At the age of 20, Thomas married Lucilla Smith, a young woman of 17 and slave to a neighbor, Mrs. Moore. Thomas and Lucilla had three children, Annie, Lizzie, and Charlie. Mrs. Moore eventually was sold to another owner in Newburn, along with the children.

When Thomas was 23, Mr. Jones took ill and died. Thomas was purchased by Owen Holmes for $435.00. Thomas remarried and worked for Holmes as a stevedore until 1849, when he heard that unnamed white men were planning to re-enslave Thomas' wife and children. Thomas moved his family to the free northern states and eventually joined them after stowing away on a brig bound for New York City.

==Activism==
Upon arriving in the North, Jones started lecturing at abolitionist gatherings and conventions across New England. In 1850, Jones delivered an impassioned speech at the meeting of the Massachusetts Anti-Slavery Society. Slave hunters forced Jones to relocate to New Brunswick and Nova Scotia where he continued to lecture, frequently attracting large audiences. He returned to Massachusetts in August 1853, at which time he began writing his autobiography, The Experience of Thomas Jones (1854). In 1859 Jones spoke before the New England Colored Citizens' Convention in Boston.

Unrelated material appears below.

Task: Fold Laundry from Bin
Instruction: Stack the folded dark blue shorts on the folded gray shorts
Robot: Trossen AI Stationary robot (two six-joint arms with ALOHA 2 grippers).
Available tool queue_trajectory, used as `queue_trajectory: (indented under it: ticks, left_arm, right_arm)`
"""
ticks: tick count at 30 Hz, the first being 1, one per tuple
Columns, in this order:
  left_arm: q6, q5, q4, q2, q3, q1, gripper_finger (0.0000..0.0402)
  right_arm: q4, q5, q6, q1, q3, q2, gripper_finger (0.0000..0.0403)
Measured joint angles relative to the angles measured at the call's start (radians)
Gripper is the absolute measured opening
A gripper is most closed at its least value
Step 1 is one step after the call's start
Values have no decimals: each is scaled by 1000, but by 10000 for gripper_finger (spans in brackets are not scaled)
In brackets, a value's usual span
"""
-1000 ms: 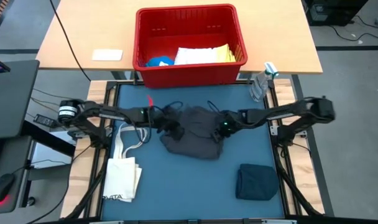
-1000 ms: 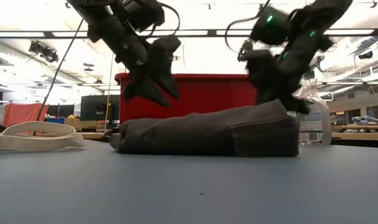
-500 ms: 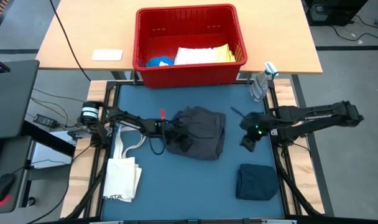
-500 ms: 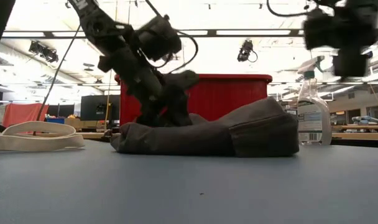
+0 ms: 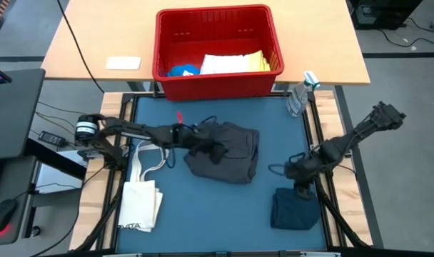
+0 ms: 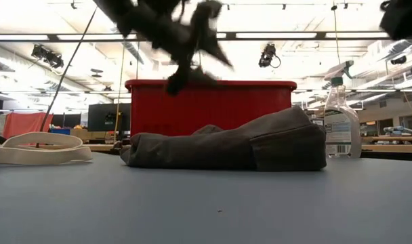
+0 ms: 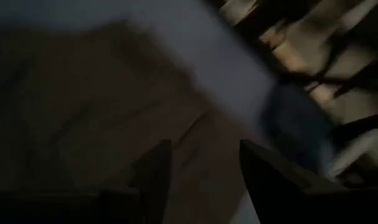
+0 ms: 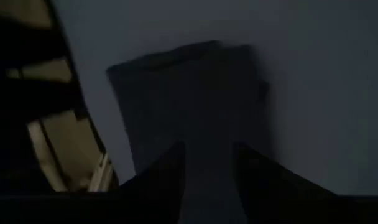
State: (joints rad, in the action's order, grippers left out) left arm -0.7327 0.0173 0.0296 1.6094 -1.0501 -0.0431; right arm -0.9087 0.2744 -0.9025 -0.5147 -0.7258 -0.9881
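A dark grey piece of laundry (image 5: 228, 153) lies folded and flat on the blue mat in the middle of the table; in the low view it is a low mound (image 6: 226, 146). My left gripper (image 5: 215, 148) hovers open above its left part, raised clear of it (image 6: 192, 51). A folded navy piece (image 5: 295, 208) rests on the mat at the near right. My right gripper (image 5: 300, 182) stands open above its far edge, nothing between its fingers (image 8: 209, 180). The red bin (image 5: 217, 78) stands at the far edge with white, yellow and blue pieces inside.
A cream tote bag (image 5: 142, 193) lies at the near left of the mat, with its handles toward the left arm. A clear spray bottle (image 5: 300, 91) stands at the far right corner. Bare mat shows along the near edge between the tote and the navy piece.
My right gripper has left the grey cloth's right part and swung toward the table's right and near edge, rising and turning to point down over the navy piece. My left gripper dipped onto the grey cloth's left part, then rose clear. The grey cloth has stayed in place.
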Motion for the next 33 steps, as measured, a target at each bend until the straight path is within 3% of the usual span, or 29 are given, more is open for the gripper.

In July 1850 he met British abolitionist Wilson Armistead in a chance encounter on a train travelling from Lynn to Boston. Armistead described how Jones, "a fugitive from the horrors of slavery","furnished me with a few particulars of his history, as [sic] also of the providential escape of his family (a wife and three children), whom he succeeded in aiding away previously."

==Legacy==
Thomas Jones Primary School in London is named in his honour.